Still, like inflation, crime is a problem. The NYPD says major felony offenses are up 30% year over year, though murders are down 32% and shootings are down 33% after a pandemic spike last year. A report from City & State suggests felonies are around 2010 levels, and half what they were in the 1990s. But political battles are fought on the field of perception, and the perception is that New York is a lot less safe than it was a few years ago.

“First off, I would very much be skeptical that [Zeldin] would have a solution,” says Jon Ungar, 61, a securities trading firm manager from Westchester County who came to the rally with his wife, Nicki, and a friend. “And number two, I think it’s, again, the media. There’s a couple of very high-profile, horrific, spectacular crimes, and it gets a million people’s attention. You’re safer in New York than you are in Oklahoma.”

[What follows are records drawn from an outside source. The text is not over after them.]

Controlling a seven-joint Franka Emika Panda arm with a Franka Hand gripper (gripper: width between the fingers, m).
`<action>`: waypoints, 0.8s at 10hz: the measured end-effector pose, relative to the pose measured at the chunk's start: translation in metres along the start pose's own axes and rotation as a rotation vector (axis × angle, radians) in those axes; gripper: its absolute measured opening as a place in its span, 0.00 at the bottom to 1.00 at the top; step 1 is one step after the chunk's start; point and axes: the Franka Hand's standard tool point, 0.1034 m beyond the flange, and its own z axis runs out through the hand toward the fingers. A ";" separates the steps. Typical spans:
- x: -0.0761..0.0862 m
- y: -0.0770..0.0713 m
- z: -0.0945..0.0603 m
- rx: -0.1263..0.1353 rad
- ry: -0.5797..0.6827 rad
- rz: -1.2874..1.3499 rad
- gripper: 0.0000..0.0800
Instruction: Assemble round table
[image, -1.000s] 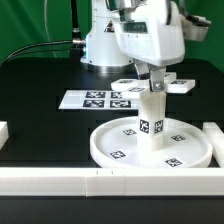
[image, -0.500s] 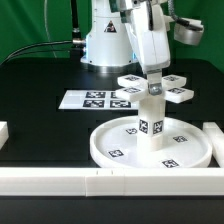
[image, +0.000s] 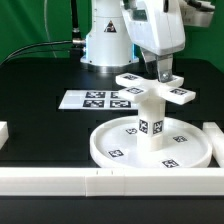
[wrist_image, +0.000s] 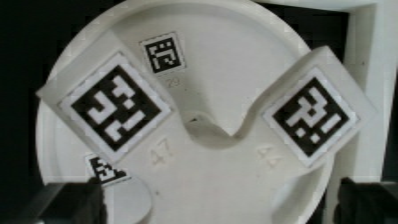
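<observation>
The round table's large rimmed disc lies flat near the front of the table. Upright in its centre stands the thick short cylinder. The cross-shaped piece sits on top of the cylinder with its tagged arms spread level. My gripper hangs directly over the middle of the cross, jaws open, gripping nothing. In the wrist view the cross-shaped piece fills the frame, with the disc behind it. The gripper straddles its middle, and the dark fingertips stand wide apart at either side.
The marker board lies flat behind the disc, towards the exterior view's left. Long white rails run along the front edge, with short white blocks at the left and right. The arm's base stands at the back.
The jaws have opened and let go of the cross-shaped piece, which stays on the cylinder. The gripper has risen a little and shifted towards the exterior view's right.
</observation>
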 end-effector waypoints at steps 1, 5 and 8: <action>0.000 0.000 0.000 -0.009 0.008 -0.107 0.81; -0.009 -0.013 -0.007 -0.067 0.023 -0.716 0.81; -0.008 -0.013 -0.006 -0.070 0.018 -0.905 0.81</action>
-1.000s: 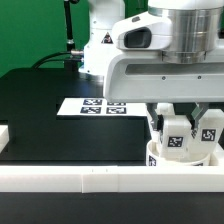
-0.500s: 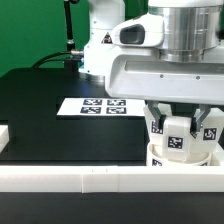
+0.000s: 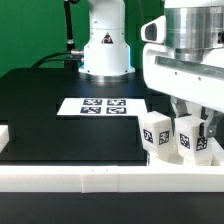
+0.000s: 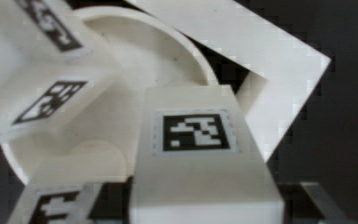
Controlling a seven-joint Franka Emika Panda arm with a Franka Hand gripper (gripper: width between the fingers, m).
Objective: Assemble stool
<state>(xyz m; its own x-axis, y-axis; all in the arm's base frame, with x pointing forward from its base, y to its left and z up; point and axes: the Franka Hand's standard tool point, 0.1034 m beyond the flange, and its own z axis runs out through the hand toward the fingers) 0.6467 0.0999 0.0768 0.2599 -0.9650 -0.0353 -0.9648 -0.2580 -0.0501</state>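
Rails (image 3: 70,178) of white run along the near edge of the black table (image 3: 60,110), and the low one in front cuts off the bottoms of the stool parts behind it, so how they sit on the surface cannot be seen from the exterior view. Toward the table's far middle lies the marker board (image 3: 103,105), flat and fully visible, with the arm's white base (image 3: 105,45) behind it at the far edge. Further to the exterior view's right, near the front right corner, three tagged legs (image 3: 157,133) stand close together in a cluster, and the round seat that ought to be among them is not distinguishable there, being masked by the legs and the rail. Above the cluster hangs the gripper (image 3: 192,122), its body cropped by the frame's top and right edges; its fingertips drop in behind the right-hand legs, and whether they are spread or pinching one cannot be told. The wrist view supplies what the outside camera misses: the curved rim of the seat (image 4: 149,60) shows as a pale disc edge, with one leg (image 4: 197,150) filling the foreground and another tagged leg at the side, all very close and partly blurred. No finger surface is clearly readable in that view either.
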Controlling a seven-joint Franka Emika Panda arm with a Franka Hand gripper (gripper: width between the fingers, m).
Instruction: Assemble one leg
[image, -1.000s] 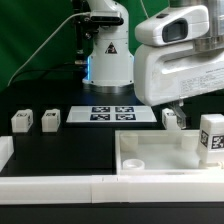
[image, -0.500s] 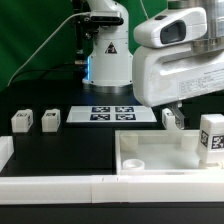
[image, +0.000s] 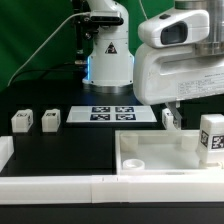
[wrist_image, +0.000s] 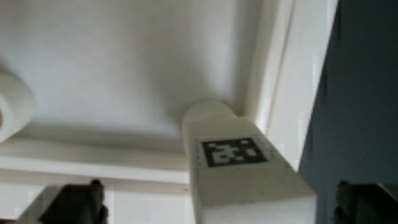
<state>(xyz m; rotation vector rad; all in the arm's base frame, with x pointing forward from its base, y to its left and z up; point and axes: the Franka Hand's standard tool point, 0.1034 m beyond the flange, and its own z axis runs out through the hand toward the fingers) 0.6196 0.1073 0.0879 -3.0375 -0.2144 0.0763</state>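
Note:
Four white legs with square markers show in the exterior view. Two stand at its left, one stands at the far edge of the white tabletop, and one stands near its right corner. My gripper hangs just above the leg at the far edge. In the wrist view the gripper is open, its dark fingertips wide on either side of a leg that stands by the tabletop's rim. Nothing is held.
The marker board lies on the black table in front of the robot base. A white rail runs along the front edge. A round corner boss sits inside the tabletop.
The arm's hand has shifted slightly to the exterior view's right. The legs and the tabletop have not moved.

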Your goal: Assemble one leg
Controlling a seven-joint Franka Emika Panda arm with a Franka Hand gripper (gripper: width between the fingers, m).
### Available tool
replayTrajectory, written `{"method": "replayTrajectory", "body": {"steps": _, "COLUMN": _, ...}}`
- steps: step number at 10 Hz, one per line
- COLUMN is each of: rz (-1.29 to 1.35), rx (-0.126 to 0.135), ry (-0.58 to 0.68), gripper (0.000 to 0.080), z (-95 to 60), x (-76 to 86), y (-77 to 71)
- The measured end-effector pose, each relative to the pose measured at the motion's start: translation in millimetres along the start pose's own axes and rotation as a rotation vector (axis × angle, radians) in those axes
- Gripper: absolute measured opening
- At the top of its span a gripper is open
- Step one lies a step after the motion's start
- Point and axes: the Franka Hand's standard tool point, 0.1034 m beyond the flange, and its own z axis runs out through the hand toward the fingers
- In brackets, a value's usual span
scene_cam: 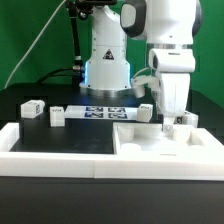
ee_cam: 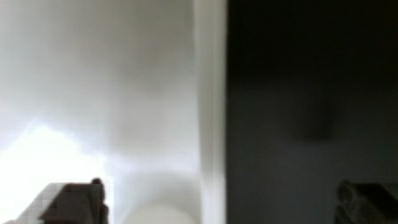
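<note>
Black worktop (scene_cam: 60, 135) carries a leg (scene_cam: 57, 115) on the exterior view's left, well apart from the released, empty jaws hanging low over the white panel (scene_cam: 150, 148); going lower would probably strike its edge.

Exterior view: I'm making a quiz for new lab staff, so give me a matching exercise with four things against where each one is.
Things:
1. leftmost leg
2. marker board
3. white panel
4. gripper

Places:
A. hanging low at the exterior view's right
B. mid-table, in front of the robot base
C. far at the exterior view's left, on the black table
D. lying flat beneath the gripper

Pairs: 1-C, 2-B, 3-D, 4-A
</note>
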Motion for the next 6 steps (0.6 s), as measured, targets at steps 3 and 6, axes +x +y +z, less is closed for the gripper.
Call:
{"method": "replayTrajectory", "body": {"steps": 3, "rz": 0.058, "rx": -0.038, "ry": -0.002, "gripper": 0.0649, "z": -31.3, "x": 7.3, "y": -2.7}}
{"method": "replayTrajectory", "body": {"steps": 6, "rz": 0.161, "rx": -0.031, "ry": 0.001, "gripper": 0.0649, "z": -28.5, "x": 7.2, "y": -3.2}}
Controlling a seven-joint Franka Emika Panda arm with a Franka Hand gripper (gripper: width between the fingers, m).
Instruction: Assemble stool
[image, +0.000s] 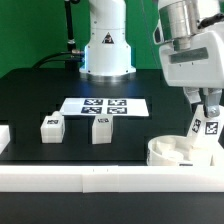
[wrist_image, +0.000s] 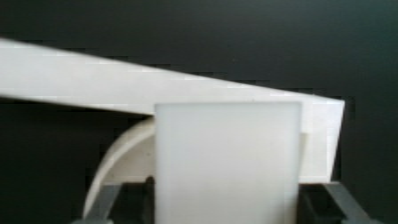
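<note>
The round white seat disc (image: 181, 153) lies at the exterior view's right, against the long white border rail (image: 100, 176). My gripper (image: 205, 116) is shut on a white stool leg (image: 206, 127) with a square tag and holds it upright just over the seat's right side. In the wrist view the leg (wrist_image: 228, 160) fills the space between my dark fingers (wrist_image: 114, 203), with the seat's curved rim (wrist_image: 125, 150) behind it. Two more tagged legs (image: 52, 127) (image: 101, 128) stand on the black table at the exterior view's left.
The marker board (image: 104, 106) lies flat on the table's middle. The robot's white base (image: 107, 45) stands behind it. A white block (image: 3, 137) sits at the exterior view's left edge.
</note>
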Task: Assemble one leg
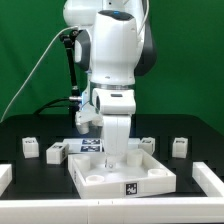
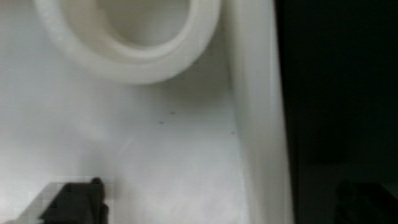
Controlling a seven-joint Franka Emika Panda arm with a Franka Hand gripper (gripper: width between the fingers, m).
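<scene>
The large white panel (image 1: 120, 178) with a raised rim lies at the front middle of the table. My gripper (image 1: 119, 157) reaches down into it, near its back part. In the wrist view the gripper (image 2: 222, 208) is open and empty, just above the panel's flat floor (image 2: 160, 140). One dark fingertip (image 2: 73, 204) shows clearly; the other is lost against the dark table. A round raised socket ring (image 2: 128, 40) on the panel lies ahead of the fingers, beside the rim (image 2: 258, 120). Several small white legs with marker tags stand on the table: two on the exterior view's left (image 1: 30, 147) (image 1: 55, 152), two on its right (image 1: 147, 145) (image 1: 180, 146).
The marker board (image 1: 86, 147) lies behind the panel on the exterior view's left. White bars lie at the table's left edge (image 1: 5, 178) and right edge (image 1: 210, 180). A black stand with a cable rises at the back left (image 1: 70, 70).
</scene>
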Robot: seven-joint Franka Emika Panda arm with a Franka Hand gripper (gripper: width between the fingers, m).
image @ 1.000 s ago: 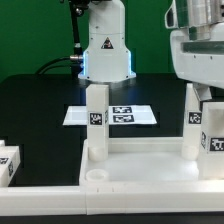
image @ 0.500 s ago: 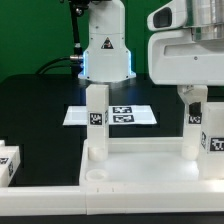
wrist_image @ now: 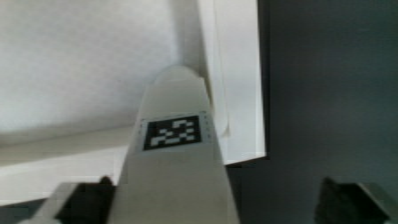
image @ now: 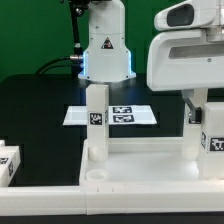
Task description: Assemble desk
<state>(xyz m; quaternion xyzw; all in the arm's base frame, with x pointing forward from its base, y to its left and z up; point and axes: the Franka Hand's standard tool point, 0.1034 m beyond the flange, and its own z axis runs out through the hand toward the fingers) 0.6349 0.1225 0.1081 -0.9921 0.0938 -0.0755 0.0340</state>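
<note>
With jaws wide, the gripper (image: 196, 106) straddles the right-of-frame leg (image: 194, 140) standing in the tabletop (image: 140, 165) corner, probably to grip and twist it home.

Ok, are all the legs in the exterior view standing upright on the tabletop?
No: a loose leg lies on the black table at the exterior view's left edge, off the tabletop panel.

Black table (image: 40, 110); marker board (image: 135, 115) flat at back; tabletop panel (image: 145, 152) nearer camera; loose leg (image: 8, 160) at exterior view's left.
</note>
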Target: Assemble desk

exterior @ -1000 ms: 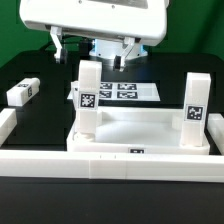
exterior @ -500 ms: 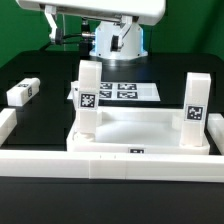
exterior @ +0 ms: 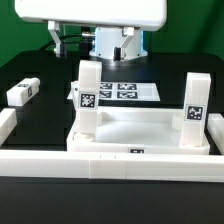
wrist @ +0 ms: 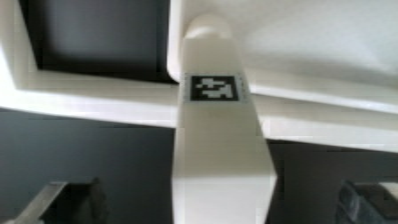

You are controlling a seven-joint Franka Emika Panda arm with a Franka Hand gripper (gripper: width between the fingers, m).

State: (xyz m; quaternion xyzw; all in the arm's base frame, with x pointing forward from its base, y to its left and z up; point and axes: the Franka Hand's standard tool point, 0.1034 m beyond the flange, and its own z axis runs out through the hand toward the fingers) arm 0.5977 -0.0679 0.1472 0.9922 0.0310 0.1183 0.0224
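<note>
Gaping wide, empty two-finger gripper [wrist: 215,205] over upright white plastic block leg [wrist: 221,115], twelve o'clock of square white tabletop [exterior: 140,126].

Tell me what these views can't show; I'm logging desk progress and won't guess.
Hand: wrist view, edges crop its fingers; exterior view, lost under the arm's white housing.
Seating: tabletop rim hides the feet of the upright leg at the exterior view's left and the upright leg at its right.
Wrist view: blurred leg, one end off the picture.

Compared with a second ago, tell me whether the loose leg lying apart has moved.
No: the loose leg lies at the same gap from the marker board in the exterior view.
</note>
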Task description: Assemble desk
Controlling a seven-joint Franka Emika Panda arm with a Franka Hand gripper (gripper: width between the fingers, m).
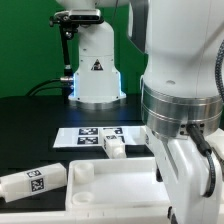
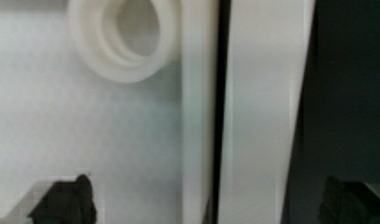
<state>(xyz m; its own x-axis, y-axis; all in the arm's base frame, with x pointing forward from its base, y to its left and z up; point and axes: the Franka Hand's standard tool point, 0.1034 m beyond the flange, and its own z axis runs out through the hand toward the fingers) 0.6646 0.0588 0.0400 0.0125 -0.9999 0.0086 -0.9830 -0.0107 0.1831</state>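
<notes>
Fingers (image 2: 62, 203) spread wide, one dark tip at each side of the wrist view, and the gripper (image 2: 208, 205) has hold of nothing! Beneath it lies the desk top (image 1: 110, 185), flat on the black table (image 1: 25, 130), with a round corner socket (image 2: 125, 40) in plain sight. A tagged leg (image 1: 35, 183) lies off the top's edge on the exterior view's left. A second leg (image 1: 113, 147) sits by its far edge, at the marker board (image 1: 85, 135).

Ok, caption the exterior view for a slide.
Arm above the desk top, one leg lying beside it, another by the marker board.
</notes>
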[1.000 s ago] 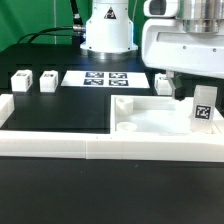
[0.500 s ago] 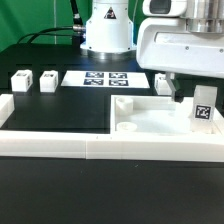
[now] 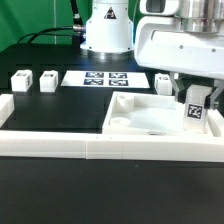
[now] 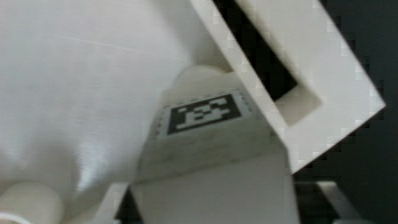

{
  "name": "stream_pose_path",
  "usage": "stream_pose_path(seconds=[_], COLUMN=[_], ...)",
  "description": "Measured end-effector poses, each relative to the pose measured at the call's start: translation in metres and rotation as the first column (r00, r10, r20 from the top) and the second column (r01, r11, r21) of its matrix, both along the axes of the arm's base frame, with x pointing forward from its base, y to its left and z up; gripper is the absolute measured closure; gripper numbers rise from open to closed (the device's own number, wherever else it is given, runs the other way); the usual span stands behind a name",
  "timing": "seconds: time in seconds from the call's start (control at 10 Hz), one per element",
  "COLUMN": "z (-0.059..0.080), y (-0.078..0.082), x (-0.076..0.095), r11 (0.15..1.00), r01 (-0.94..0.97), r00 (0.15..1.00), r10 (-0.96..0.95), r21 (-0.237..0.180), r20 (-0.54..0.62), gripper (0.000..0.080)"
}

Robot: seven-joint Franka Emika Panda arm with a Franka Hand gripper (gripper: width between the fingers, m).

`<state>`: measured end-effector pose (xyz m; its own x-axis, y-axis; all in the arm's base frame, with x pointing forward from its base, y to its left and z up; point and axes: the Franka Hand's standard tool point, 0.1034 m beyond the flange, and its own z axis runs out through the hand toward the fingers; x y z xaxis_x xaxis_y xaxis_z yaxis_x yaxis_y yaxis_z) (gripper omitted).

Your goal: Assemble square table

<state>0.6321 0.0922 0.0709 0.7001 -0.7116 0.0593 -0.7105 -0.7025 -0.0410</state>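
Note:
The white square tabletop [image 3: 140, 118] lies at the exterior view's right, inside the border wall. A white leg block [image 3: 194, 112] with a black-and-white tag stands slightly tilted in its far right corner. My gripper [image 3: 195, 103] comes down from above, and its fingers press the leg's two sides. In the wrist view the tagged leg [image 4: 210, 130] fills the gap of the gripper [image 4: 214, 205], with the tabletop [image 4: 80, 90] beside it. Two more leg blocks [image 3: 20, 80] [image 3: 47, 80] stand at the far left. A third [image 3: 164, 84] stands behind the tabletop.
A low white border wall [image 3: 60, 143] runs along the front and up both sides. The marker board [image 3: 105, 78] lies flat at the back centre, in front of the robot base [image 3: 107, 30]. Black table surface [image 3: 55, 112] lies left of the tabletop.
The jaws have closed in on the leg. The leg and the tabletop have shifted a little toward the exterior view's left, and the leg now leans slightly.

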Motion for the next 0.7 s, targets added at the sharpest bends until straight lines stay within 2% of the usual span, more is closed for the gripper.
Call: stream_pose_path(seconds=[0.2,0.5,0.6,0.7], z=[-0.0001,0.0000,-0.0002,-0.0002], y=[-0.0060,-0.0066,-0.0067,-0.0067], x=[-0.0011,-0.0010,-0.0009,-0.0009], r11=[0.999,0.999,0.999,0.999], r01=[0.051,0.043,0.043,0.044], r00=[0.999,0.999,0.999,0.999], r10=[-0.051,-0.043,-0.043,-0.044], r21=[-0.008,-0.009,-0.009,-0.009], r20=[-0.003,-0.004,-0.003,-0.003], gripper=[0.0491,0.0489,0.0417,0.0417])
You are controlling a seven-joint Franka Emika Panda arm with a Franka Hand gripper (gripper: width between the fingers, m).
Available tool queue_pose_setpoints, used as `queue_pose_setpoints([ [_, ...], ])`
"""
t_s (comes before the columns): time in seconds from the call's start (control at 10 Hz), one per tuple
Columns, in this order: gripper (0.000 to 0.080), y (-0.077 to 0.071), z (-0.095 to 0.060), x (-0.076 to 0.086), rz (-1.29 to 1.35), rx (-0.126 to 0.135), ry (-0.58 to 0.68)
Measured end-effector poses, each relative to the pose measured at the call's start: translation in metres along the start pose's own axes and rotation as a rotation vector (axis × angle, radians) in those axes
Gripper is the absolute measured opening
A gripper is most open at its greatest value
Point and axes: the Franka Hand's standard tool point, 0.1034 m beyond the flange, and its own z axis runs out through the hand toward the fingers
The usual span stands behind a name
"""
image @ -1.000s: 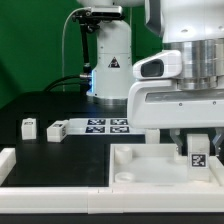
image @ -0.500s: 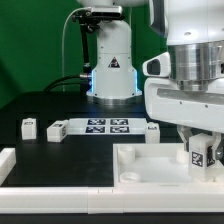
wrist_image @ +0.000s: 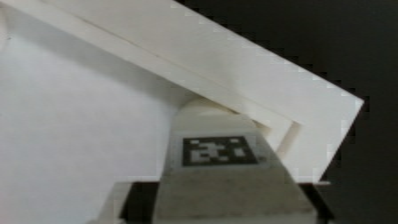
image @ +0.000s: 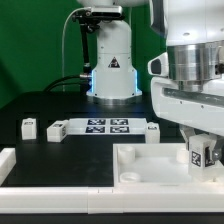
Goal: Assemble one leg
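Nearest of all, a raised white border (image: 60, 190) runs across the front edge of the scene, with a short white block (image: 6, 160) of it rising at the exterior view's left. Just behind it lies the large white square panel (image: 150, 172) with its raised rim and a round corner socket (image: 126, 176) at its near left corner.

Over the right part of that panel hangs the gripper (image: 199, 152), pointing down from the bulky white wrist housing of the arm (image: 192, 80). Its fingers (image: 186, 143) are narrowed onto the leg (image: 199, 154), a stubby white block whose black-and-white tag faces the exterior camera. The leg stands upright, low over the panel's right side; whether its lower end touches the panel cannot be told from here. In the wrist view the leg (wrist_image: 221, 165) shows tag up between the dark fingertips, pointing toward a corner of the panel (wrist_image: 107, 110) where its raised rim meets at an angle.

Farther back, on the black table (image: 60, 150), three more small tagged blocks rest apart from each other: one well to the left (image: 29, 127), one (image: 57, 129) just beside the left end of the marker board (image: 108, 126), and one (image: 152, 131) near the board's right end. Behind them stands the arm's white base column (image: 110, 60) against a green backdrop.
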Motion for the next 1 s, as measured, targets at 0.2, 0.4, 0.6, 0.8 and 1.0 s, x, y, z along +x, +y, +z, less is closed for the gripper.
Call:
queue_pose_setpoints([
  [0.2, 0.0370, 0.0000, 0.0001, -0.0001, -0.054, 0.000, 0.000],
  [0.4, 0.0605, 0.0000, 0.0002, -0.0004, -0.066, 0.000, -0.001],
  [0.6, 0.0640, -0.0002, 0.0002, -0.0012, -0.386, -0.010, 0.010],
  [0.8, 0.0647, -0.0010, -0.0007, -0.0003, -0.649, -0.022, 0.019],
  [1.0, 0.0649, -0.0012, -0.0015, 0.0017, -0.927, -0.031, 0.023],
])
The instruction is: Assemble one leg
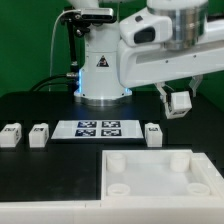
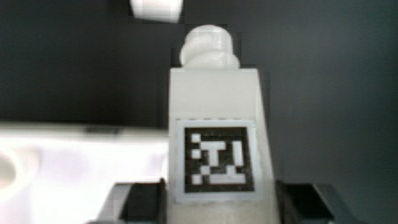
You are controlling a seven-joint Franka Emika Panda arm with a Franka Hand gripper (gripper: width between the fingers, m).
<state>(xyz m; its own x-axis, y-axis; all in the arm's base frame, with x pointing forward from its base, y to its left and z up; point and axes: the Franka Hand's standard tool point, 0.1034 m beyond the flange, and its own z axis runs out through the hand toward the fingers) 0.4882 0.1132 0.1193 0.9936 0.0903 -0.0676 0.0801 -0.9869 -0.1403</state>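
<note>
Now your gripper (image 1: 178, 101) pinches one leg (image 2: 214, 110) by its sides.
You see it aloft near the square panel (image 1: 150, 178); three more legs (image 1: 38, 133) stand beside the marker board (image 1: 97, 128).

Bare table (image 1: 45, 170) lies beside the panel (image 1: 155, 185); a leg (image 1: 153, 133) stands beyond it.

Arm (image 1: 165, 45) fills the upper right of the exterior frame: fat, glossy white rounded shells with a grey band at the joint near the top edge. Base (image 1: 103, 78) at frame centre is a white round pedestal with a black triangle mark (image 1: 103, 62) and a blue glow on its left edge. Hand (image 1: 178, 102), right of centre, has a white body; in the wrist view its fingers (image 2: 134, 207) are dark and blocky.
</note>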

“The media wants it to be a horse race,” agreed his friend, Gretta Heaney, 62, also a financial services executive from Westchester. It was one of many complaints I heard about the political press from card-carrying liberals in attendance, complaints we hear far less often—and at a far lower volume—than the calls of “Bias!” from the right. They mostly took some form of Jon Stewart’s old adage that “the bias of the mainstream media is towards sensationalism, conflict and laziness.”

Still, as a regular subway rider, I can attest to the feeling that there’s a bit more disorder in the air, more frequent reasons to switch cars than I remember for most of my 26 years living here. Crime is up in the subway system 40% year over year, City & State reports, though that is correlated to a big increase in ridership as the city emerges fully from the pandemic. Kathy Hochul clearly has not made the case that she’s on top of the issue, and it isn’t just Zeldin enthusiasts who’ve taken notice. Her support in the city, including among the working- and middle-class people of color in Queens and Brooklyn who form the core of the Democratic base, has been running under where it needs to be to overcome Zeldin’s strength in Long Island and upstate. These are the voters who made Eric Adams the 110th mayor of New York City on a crime-fighting platform that has teetered since his inauguration.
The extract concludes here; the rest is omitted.